VMware Cloud Community
TheDL1
Contributor
Contributor

SQL query network traffic seems capped

Hello, I'm new to the forums and somewhat of a VMware beginner, so please excuse any stupid questions.  I presume this post requesting assistance will likely result in questions from the community about our environment in order to narrow in on the cause of issue so I will do my best to answer promptly as it will be a bit of a discovery excercise for myself also (as I'm new to this organization and their VM environment).


One of our DB admins came to me recently with a request to investigate latency issues with a SQL query.  Basically he has an application (Forefront Identity Manager) that is querying a SQL database, and his DB monitoring shows latency issues.  Both the application server and SQL server are VM's (ESX 5), and there are in fact numerous instances of both application and SQL server (production, test, QA environment).  The latency issue affects all instances, and seems to be network related.  I read some articles on the subject and looked at our environment, both at the VM and guest O/S level and I can't figure out what the problem is.  It is worth noting that when the application and SQL database exist on the same guest machine, there is no problem.  After looking at the disk, memory, CPU performance metrics, I don't believe this is a cause for the problem - but perhaps I am missing something.

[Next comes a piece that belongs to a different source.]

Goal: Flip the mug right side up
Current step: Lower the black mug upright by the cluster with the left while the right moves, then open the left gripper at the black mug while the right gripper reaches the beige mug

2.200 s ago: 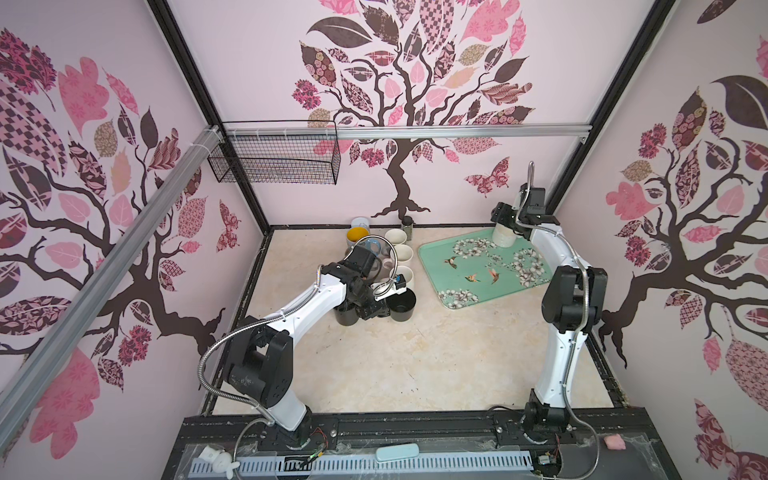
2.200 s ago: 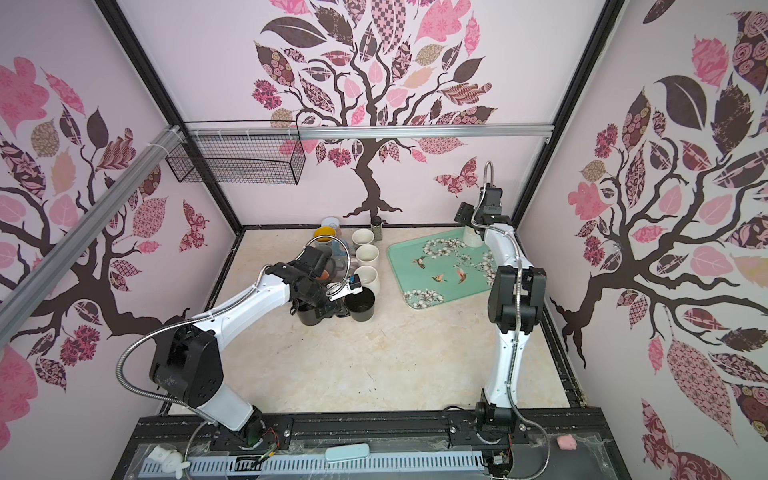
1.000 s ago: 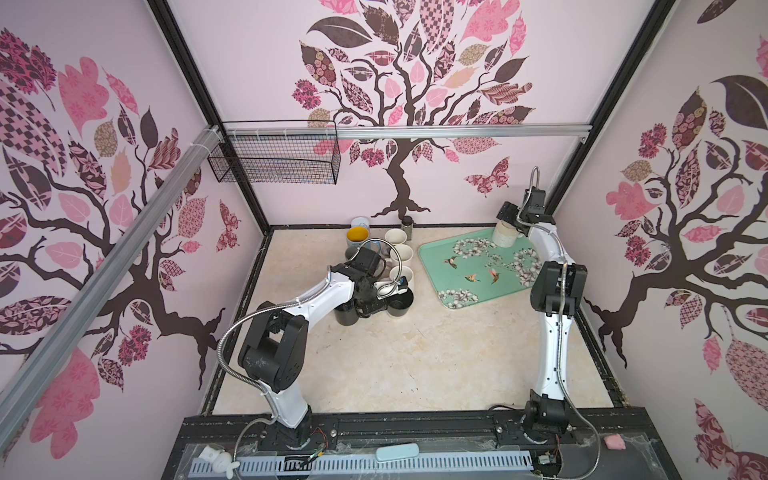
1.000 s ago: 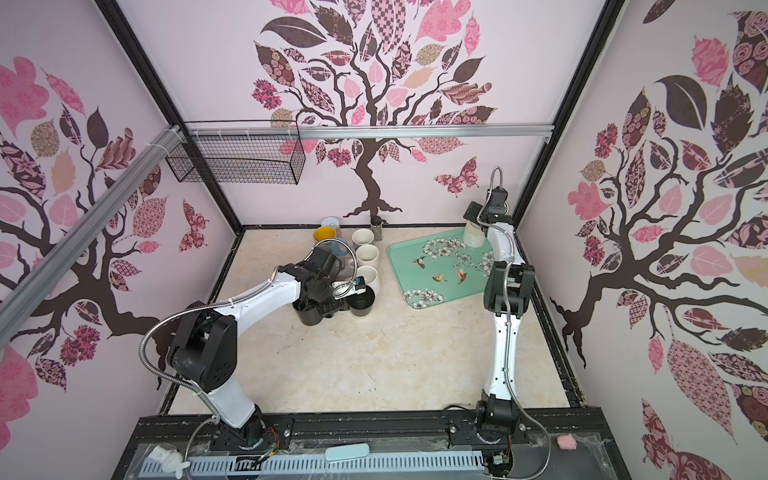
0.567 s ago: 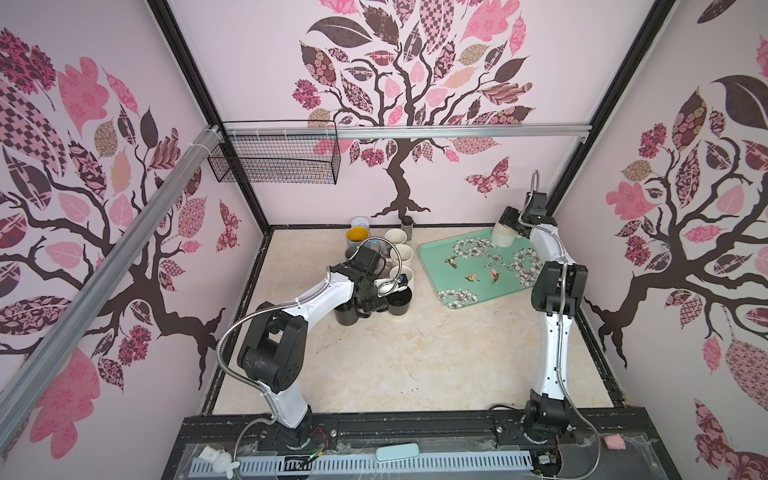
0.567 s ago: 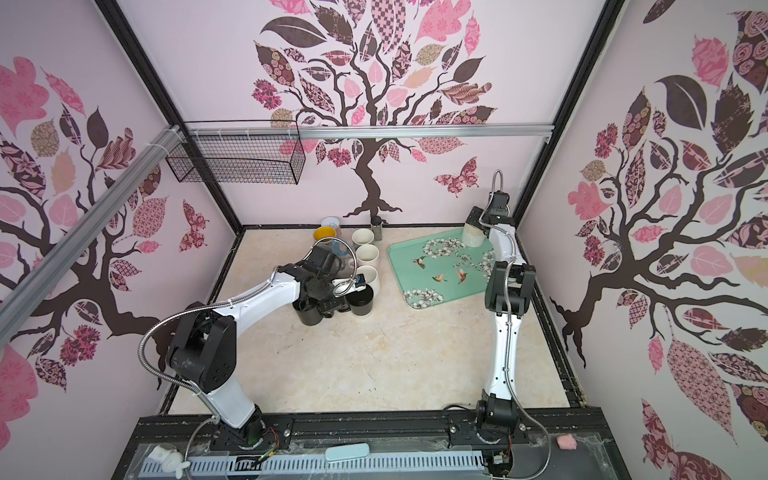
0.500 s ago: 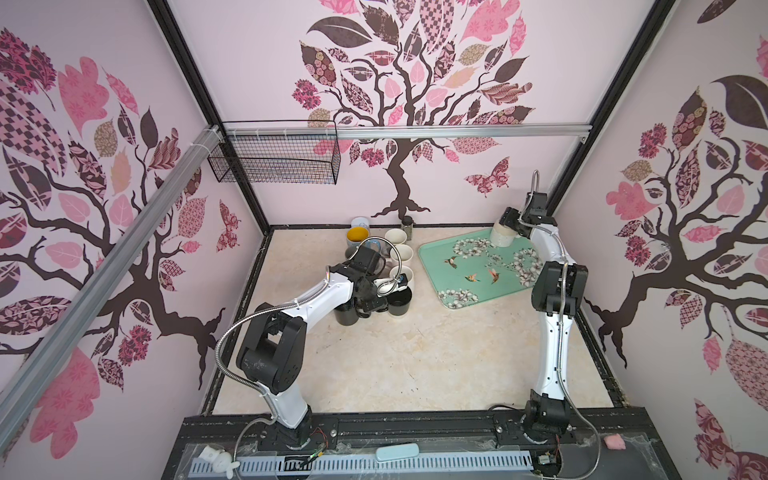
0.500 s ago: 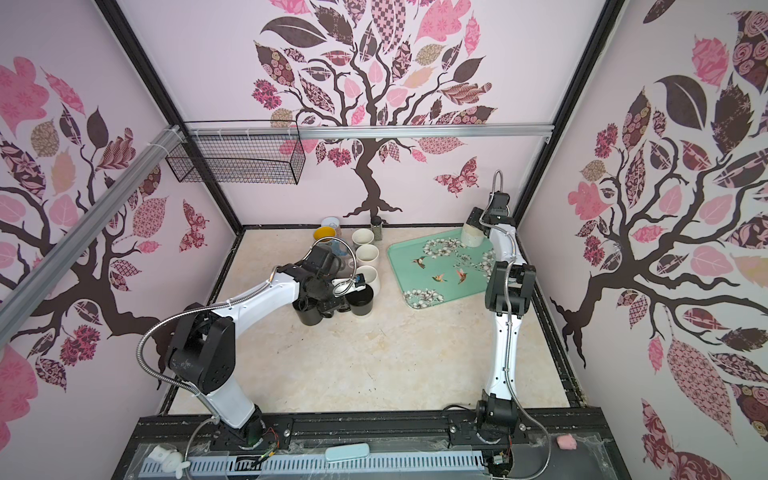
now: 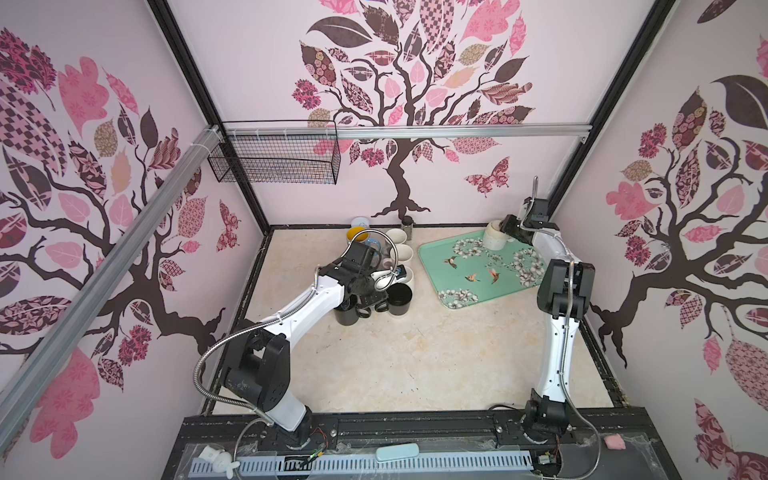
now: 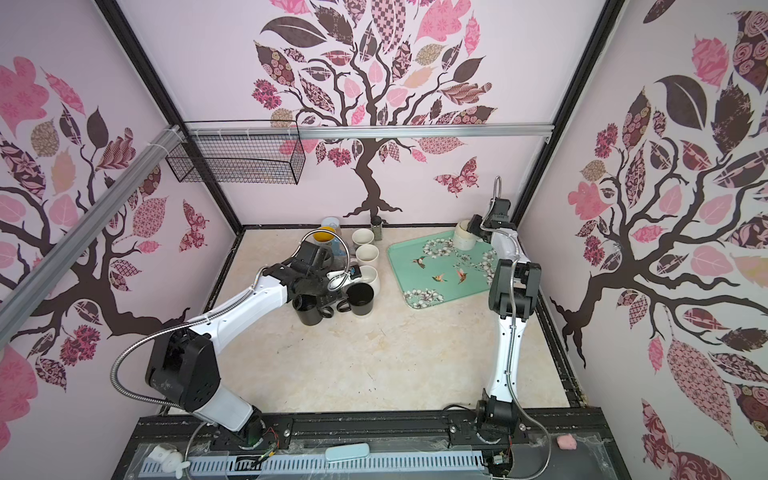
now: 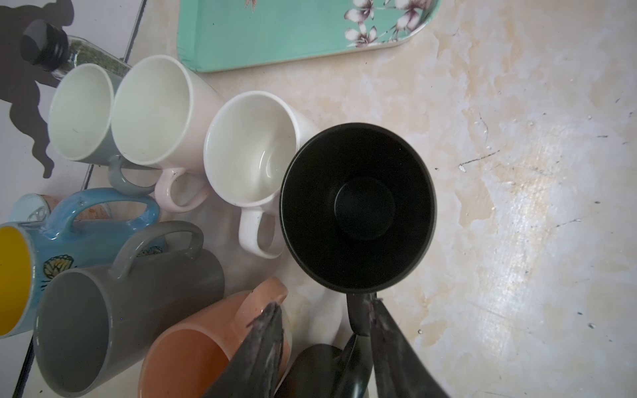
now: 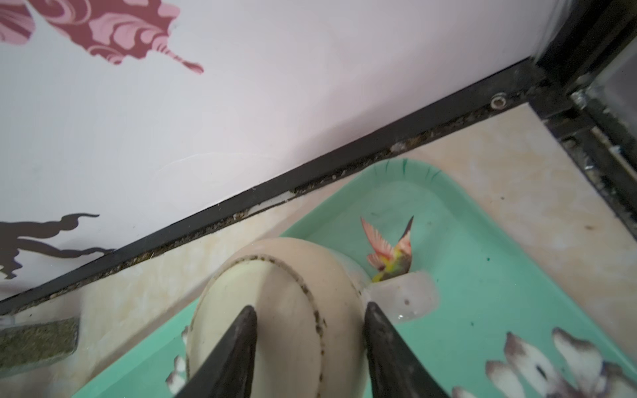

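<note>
A cream mug [image 9: 491,237] [image 10: 462,239] stands upside down, base up, at the back corner of the teal tray [image 9: 432,257]. My right gripper [image 9: 500,230] [image 12: 308,308] reaches it from the right. In the right wrist view its two fingers press the sides of the mug [image 12: 275,275], and the handle sticks out beside one finger. My left gripper [image 9: 376,301] [image 11: 324,303] is open over a cluster of mugs on the left. The handle of an upright black mug [image 11: 358,206] lies loose between its fingers.
Several upright mugs crowd the back left: white [image 11: 248,155], pink [image 11: 151,110], grey [image 11: 103,310], peach [image 11: 193,351], blue-and-yellow [image 11: 20,268] and a second black one [image 9: 345,313]. A spice jar [image 9: 407,224] stands at the back wall. A wire basket [image 9: 274,158] hangs above.
The right gripper's fingers have closed in onto the cream mug. The left gripper has opened off the black mug's handle; that mug stays upright.
</note>
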Robot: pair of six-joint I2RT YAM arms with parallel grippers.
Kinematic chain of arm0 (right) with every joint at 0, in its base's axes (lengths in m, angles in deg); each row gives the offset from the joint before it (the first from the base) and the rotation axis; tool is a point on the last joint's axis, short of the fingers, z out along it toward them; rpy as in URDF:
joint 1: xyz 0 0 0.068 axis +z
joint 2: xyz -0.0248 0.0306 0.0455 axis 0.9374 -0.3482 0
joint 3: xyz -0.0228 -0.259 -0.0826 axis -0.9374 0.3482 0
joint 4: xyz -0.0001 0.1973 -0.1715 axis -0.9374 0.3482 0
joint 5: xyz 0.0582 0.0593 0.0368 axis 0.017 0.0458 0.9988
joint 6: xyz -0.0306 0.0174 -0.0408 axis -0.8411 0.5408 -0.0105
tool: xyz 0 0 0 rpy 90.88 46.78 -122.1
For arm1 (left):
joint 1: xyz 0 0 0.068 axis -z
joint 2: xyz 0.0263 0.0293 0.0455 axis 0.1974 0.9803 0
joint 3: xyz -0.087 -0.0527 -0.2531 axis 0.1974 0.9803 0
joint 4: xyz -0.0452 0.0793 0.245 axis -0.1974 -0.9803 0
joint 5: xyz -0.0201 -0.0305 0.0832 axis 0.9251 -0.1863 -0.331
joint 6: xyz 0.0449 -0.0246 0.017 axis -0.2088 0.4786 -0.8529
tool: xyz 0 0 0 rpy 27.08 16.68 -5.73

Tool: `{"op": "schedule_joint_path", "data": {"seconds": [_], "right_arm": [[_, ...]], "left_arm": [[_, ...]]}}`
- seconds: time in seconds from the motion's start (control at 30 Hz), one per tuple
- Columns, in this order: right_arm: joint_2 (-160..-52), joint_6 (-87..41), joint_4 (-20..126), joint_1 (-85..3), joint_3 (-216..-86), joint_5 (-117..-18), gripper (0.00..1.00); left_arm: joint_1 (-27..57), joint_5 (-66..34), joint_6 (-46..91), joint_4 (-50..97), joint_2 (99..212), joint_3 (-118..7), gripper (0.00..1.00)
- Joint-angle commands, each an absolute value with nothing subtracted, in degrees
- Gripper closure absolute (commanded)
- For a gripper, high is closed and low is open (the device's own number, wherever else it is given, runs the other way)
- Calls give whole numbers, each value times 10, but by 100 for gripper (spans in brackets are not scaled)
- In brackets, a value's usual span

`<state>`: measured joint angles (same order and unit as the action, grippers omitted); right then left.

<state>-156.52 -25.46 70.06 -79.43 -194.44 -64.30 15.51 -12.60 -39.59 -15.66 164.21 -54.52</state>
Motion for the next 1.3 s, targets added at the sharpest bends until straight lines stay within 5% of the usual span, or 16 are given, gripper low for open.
{"op": "schedule_joint_path", "data": {"seconds": [0.0,0.37,0.73,1.27], "right_arm": [[-1504,-254,713,-784,-1867,-629,49],[-1321,-187,590,-734,-1558,-619,44],[-1242,-239,633,-729,-1560,-598,30],[-1380,-265,678,-760,-1639,-503,65]], "left_arm": [[157,-101,-378,-133,1611,-525,56],[157,-85,-281,-108,1547,-517,56],[174,-13,-202,-90,1490,-475,56],[249,-32,-189,-103,1532,-505,57]]}}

Below is the email from our DB admin with details:

"The issue I was mentioning earlier is network performance between the FIM Synchronizationservice and the FIM database server:

1. With the DPA (Database Perf Analyzer) I can see that the predominant waits are Async_Network_IO

Here is an example:
 
 


radu.jpg

  • They make-up over 90% of the waits for this kind of FIM run and about 60% of the overall waits on the FIM database server
  • DPA might help with other networking details (e.g. counts of packets sent/received etc.)

2. Resource Monitor shows a total network IO of max 8 – 10 Mbps during the same time (when this FIM Sync process runs)

3. I can easily reproduce this behavior in any FIM environment

4. We have many FIM instances (FIM, FIM R2, QA, Prod etc.)

    • All are running in VMs
    • this issue shows-up in all of them, as long as they are not collocated (FIM Sync on the same VM with the FIM DB server)
    • historically, collocation was not accepted as an option when these systems were built as much as I would like to collocate them now, it becomes quite a tedious task, especially on FIM R2 where we have more FIM services using the same database server

5. Using other methods (file transfer, Iperf) I see that the potential networking throughput is much higher.

6. The issue seems to be specific to the connection between the FIM Synchronization service and the FIM database server.

7. My conclusion, from all the above observations (especially #5 and 6), is that:

      • I’m probably wrong to focus on NIC settings
      • It might help to focus closer on FIM-specific network connectivity (these are next on my list):
        • Either the database connection string
        • Or the authentication method (test performance when SQL authentication is used instead of AD integrated auth)

Disk is not the bottleneck in this scenario. DPA does not show much disk IO pressure.

 

The total network IO being “capped”, as mentioned earlier, to 8 – 10
Mbps (just about 1 MB/s) during the time when FIM Sync process runs seems to
limit the entire FIM Sync process before the disks would get any stress.



0 Kudos
1 Reply
TheDL1
Contributor
Contributor

Update:

More testing results from DA Administrator:

FYI

I’ve tried the following

  • Ran iPerf under the account used by the FIM Sync
    service for Windows Integrated Auth to the FIM SQL DB
  • Also, pointed the above iPerf to the SPN name
    (si69.xxxx.xxxx.xx.ca) instead of the machine name of the FIM SQL DB
  • Ran a SQL query stress tool (both under my account and
    as the account used by the FIM Sync service) and stress tested the FIM SQL DB
    from the FIM App server

All the above tests exhibited much higher network throughputs (> 300
Mbps), over 30 x higher than the ~ 10 Mbps I get from any FIM instance.

I’d say that this:

  • Excludes both the SQL Server side and the Windows
    Integrated Auth (SPN)
  • And leaves the FIM application as not playing nicely
    as a client over the network.

FIM Sync is not “returning” the acknowledgment to
SQL for the initial queries until it completes processing the individual RBAR
updates

Here is it for a [Full Import and Full Sync] :

radu2.jpg


  • If that is the case, would there be a simple way to reduce network latency between these VMs?
    • That would be the last thing to try in the “over-the-network” setup, before I look into collocation.


0 Kudos